YOUR OBJECTIVE — I would like the number of lines in the data that contain the word "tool". Please give that number alone.

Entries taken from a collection
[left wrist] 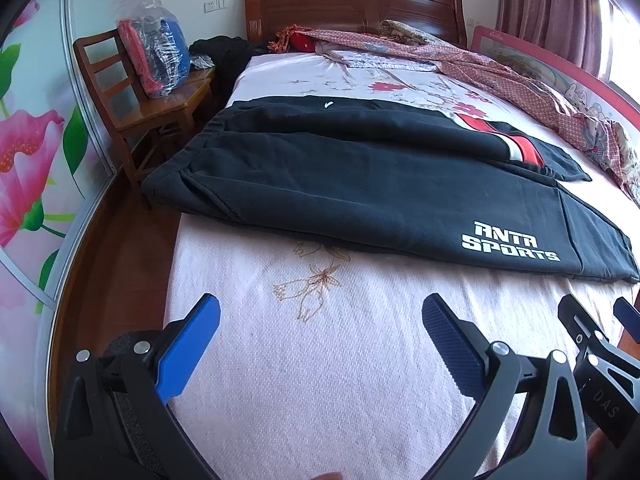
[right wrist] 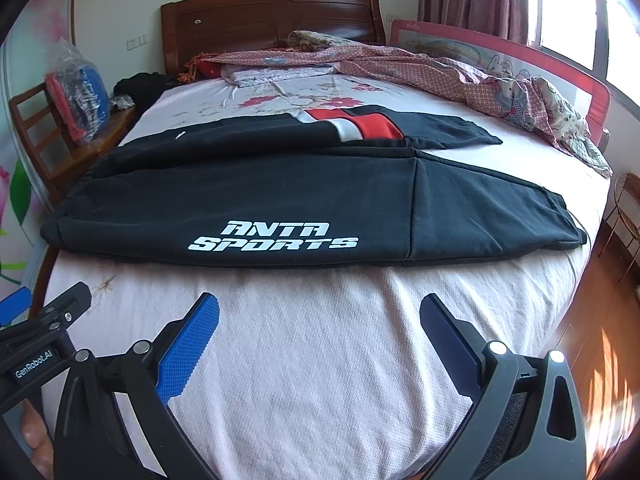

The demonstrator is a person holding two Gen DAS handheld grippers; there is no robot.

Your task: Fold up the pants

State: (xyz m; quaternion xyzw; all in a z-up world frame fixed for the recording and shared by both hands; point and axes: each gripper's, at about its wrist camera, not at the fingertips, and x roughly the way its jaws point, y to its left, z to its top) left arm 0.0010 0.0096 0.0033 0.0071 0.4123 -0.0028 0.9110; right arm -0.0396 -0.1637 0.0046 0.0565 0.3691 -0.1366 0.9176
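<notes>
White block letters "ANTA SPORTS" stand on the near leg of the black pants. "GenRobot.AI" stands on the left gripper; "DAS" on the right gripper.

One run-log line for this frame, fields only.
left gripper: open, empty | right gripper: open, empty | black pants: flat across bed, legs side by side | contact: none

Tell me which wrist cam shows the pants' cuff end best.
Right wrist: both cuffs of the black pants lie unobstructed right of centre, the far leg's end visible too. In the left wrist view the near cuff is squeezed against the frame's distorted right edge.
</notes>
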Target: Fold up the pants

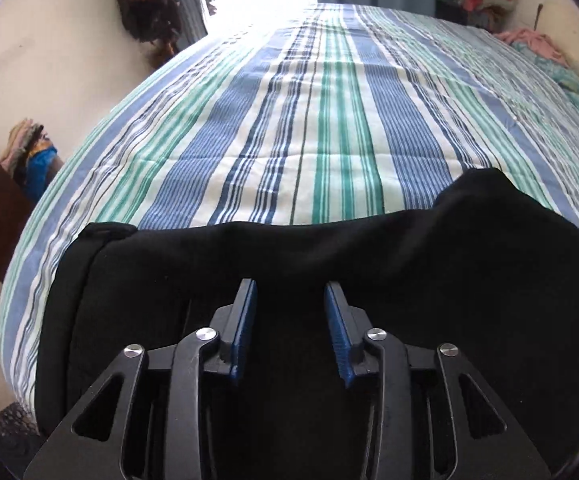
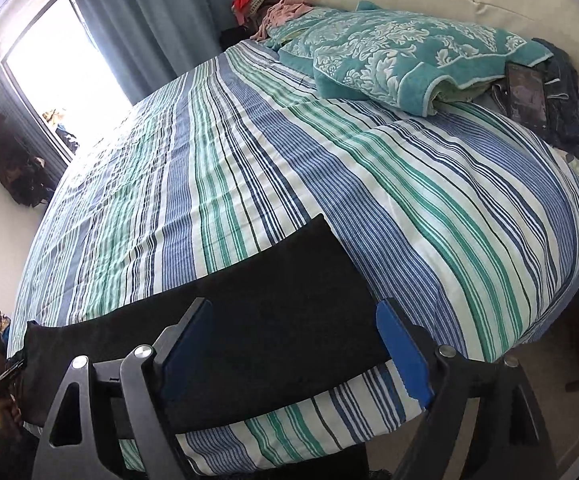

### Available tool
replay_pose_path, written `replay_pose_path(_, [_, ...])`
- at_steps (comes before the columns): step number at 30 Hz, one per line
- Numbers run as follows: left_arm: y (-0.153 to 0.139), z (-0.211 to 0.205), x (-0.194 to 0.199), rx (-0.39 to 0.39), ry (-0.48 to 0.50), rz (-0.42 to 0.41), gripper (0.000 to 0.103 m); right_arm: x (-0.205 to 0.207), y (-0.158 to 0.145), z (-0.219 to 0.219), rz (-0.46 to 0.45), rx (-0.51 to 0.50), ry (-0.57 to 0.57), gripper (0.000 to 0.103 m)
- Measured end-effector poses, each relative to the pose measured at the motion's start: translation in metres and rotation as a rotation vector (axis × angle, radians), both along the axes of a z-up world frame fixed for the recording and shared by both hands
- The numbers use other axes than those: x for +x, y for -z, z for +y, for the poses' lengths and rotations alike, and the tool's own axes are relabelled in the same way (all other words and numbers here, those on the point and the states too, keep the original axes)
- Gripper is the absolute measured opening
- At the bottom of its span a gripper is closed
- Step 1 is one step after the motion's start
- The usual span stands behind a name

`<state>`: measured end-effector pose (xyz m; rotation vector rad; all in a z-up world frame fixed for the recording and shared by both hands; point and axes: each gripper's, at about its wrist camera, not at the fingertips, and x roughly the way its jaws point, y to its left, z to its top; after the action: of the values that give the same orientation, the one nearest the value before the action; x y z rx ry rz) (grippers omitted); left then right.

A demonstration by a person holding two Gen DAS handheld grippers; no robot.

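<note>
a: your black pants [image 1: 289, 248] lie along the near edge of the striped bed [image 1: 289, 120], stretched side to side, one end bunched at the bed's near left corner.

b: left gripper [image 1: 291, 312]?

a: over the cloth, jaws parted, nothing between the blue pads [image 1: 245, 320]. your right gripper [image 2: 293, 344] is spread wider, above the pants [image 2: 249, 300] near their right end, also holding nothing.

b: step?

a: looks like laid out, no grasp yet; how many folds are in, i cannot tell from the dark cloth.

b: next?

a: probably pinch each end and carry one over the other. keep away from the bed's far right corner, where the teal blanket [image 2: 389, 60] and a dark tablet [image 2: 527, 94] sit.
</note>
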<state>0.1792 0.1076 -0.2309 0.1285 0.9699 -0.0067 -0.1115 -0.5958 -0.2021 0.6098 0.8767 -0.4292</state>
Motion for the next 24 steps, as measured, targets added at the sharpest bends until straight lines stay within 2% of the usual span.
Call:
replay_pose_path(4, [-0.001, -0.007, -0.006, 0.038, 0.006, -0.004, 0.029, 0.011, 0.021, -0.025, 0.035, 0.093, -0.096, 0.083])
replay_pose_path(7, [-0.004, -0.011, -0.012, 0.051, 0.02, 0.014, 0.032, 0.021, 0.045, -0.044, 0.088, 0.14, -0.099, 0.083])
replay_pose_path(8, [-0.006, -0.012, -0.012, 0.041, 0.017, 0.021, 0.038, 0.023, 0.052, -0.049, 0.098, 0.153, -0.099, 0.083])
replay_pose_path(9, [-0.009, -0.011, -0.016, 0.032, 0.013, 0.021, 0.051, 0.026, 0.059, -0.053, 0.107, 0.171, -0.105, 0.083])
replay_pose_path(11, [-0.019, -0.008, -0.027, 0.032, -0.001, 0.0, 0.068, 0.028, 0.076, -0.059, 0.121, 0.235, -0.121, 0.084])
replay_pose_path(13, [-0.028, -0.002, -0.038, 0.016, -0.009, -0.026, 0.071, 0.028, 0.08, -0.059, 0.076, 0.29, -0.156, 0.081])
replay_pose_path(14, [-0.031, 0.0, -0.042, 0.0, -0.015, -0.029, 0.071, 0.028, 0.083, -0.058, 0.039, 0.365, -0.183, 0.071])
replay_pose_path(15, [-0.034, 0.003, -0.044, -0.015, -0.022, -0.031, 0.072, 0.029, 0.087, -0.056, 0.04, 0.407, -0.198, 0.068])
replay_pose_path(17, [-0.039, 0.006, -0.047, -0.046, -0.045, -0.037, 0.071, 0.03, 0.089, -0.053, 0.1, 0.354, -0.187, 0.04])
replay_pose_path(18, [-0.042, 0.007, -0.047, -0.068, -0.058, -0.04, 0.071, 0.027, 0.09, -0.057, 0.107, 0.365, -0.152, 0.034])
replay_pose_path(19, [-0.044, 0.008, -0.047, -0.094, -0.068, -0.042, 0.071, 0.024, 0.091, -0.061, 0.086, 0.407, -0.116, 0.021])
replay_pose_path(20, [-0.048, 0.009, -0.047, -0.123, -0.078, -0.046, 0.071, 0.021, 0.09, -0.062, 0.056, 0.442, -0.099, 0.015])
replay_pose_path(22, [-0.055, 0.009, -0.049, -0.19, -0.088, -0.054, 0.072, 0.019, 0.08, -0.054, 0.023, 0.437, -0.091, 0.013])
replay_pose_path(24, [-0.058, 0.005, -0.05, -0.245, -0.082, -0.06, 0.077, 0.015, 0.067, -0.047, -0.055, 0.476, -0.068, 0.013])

RESPONSE — 2